■ Exercise description
Print the data exactly as written, but leave out each picture.

■ Provided material
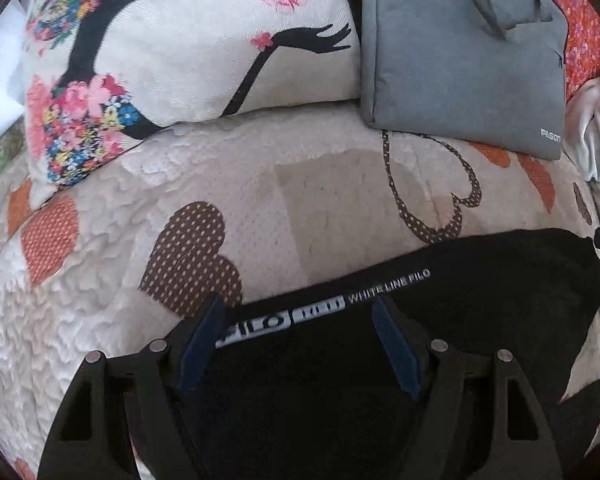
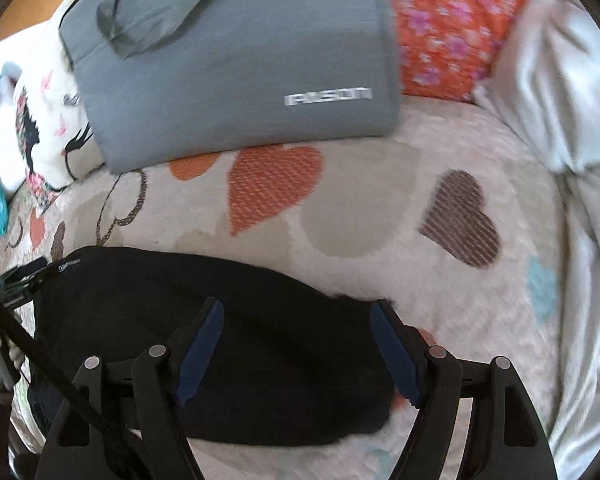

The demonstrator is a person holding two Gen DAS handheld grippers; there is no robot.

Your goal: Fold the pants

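- Pants (image 1: 380, 360) lie bunched on the bed (image 1: 100, 300), near side of the grey bag (image 1: 460, 60).
- Step looks like grab before a fold; next move calls for pinching an edge and spreading the fabric flat.
- Left hand-held gripper (image 1: 300, 312): jaws spread, straddling the waistband print, nothing pinched.
- Right hand-held gripper (image 2: 298, 316): jaws spread over the pants' far edge, nothing pinched.

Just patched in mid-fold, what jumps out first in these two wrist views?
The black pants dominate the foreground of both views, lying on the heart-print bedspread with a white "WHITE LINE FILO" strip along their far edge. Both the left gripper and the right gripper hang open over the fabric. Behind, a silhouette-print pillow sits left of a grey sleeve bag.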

■ Response box
The demonstrator is a person holding two Gen DAS handheld grippers; there is no robot.

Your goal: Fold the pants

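- Pants (image 1: 380, 360) lie bunched on the bed (image 1: 100, 300), near side of the grey bag (image 1: 460, 60).
- Step looks like grab before a fold; next move calls for pinching an edge and spreading the fabric flat.
- Left hand-held gripper (image 1: 300, 312): jaws spread, straddling the waistband print, nothing pinched.
- Right hand-held gripper (image 2: 298, 316): jaws spread over the pants' far edge, nothing pinched.

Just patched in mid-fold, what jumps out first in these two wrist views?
The black pants dominate the foreground of both views, lying on the heart-print bedspread with a white "WHITE LINE FILO" strip along their far edge. Both the left gripper and the right gripper hang open over the fabric. Behind, a silhouette-print pillow sits left of a grey sleeve bag.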

There is nothing more to add to this answer.